• [WHAT YOU ARE ASKED TO DO]: From the listing below, copy each line that contains the word "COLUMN".

• [SUPPLIED DATA]:

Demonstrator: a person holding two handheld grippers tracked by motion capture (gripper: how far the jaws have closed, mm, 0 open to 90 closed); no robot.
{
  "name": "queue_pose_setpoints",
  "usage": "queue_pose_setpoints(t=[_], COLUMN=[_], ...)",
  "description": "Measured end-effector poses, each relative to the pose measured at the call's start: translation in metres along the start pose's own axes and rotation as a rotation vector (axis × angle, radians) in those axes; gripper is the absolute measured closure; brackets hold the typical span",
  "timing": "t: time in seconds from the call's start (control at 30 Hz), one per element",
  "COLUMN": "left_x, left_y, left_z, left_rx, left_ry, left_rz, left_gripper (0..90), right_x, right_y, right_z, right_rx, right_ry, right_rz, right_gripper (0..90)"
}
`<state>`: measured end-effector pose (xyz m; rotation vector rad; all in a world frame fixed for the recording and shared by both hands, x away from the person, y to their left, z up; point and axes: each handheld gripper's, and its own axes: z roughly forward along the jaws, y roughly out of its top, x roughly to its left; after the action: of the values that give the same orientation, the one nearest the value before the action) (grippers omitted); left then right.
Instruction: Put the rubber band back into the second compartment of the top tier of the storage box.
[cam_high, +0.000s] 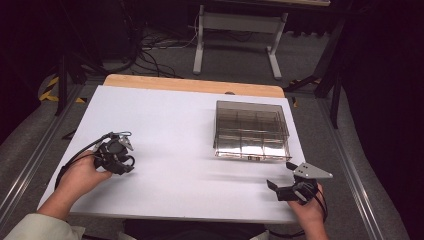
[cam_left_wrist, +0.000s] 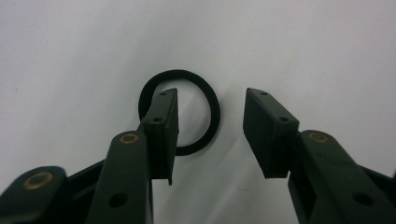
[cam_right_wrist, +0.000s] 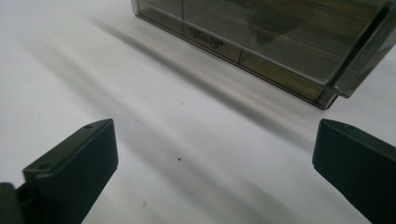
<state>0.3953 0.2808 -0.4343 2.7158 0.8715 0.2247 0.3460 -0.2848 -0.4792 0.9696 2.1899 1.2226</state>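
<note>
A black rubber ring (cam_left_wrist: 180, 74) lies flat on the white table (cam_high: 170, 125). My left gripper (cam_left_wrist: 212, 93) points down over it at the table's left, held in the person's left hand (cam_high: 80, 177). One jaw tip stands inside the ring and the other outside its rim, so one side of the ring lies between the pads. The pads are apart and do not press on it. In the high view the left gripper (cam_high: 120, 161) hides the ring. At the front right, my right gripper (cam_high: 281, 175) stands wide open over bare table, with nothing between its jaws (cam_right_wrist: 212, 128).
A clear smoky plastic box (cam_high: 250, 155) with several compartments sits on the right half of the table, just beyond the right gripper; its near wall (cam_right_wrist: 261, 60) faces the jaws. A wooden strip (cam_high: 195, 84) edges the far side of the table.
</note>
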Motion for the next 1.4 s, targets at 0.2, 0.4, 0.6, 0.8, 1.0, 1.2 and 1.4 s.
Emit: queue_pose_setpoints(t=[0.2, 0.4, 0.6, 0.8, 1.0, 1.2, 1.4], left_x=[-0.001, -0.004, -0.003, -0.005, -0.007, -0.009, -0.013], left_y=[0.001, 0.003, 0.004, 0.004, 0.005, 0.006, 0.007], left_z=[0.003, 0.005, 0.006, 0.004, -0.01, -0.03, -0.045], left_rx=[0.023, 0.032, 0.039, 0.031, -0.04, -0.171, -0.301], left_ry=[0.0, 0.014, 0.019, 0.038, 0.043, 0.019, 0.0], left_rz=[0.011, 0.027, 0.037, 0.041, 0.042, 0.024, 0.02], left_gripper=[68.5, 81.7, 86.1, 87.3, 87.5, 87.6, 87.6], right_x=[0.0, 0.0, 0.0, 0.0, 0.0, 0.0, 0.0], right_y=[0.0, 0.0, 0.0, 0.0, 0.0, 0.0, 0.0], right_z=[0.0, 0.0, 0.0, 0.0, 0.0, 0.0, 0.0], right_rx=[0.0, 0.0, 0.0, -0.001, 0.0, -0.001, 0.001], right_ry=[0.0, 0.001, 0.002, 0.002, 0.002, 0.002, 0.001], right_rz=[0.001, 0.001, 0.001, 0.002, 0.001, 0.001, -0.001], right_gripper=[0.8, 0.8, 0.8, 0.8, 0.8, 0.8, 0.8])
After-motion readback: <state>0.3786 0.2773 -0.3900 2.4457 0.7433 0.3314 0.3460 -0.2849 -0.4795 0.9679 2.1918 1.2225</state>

• [EXERCISE RESULT]:
  "usage": "queue_pose_setpoints(t=[_], COLUMN=[_], ...)",
  "COLUMN": "left_x, left_y, left_z, left_rx, left_ry, left_rz, left_gripper (0..90), right_x, right_y, right_z, right_rx, right_ry, right_rz, right_gripper (0..90)"

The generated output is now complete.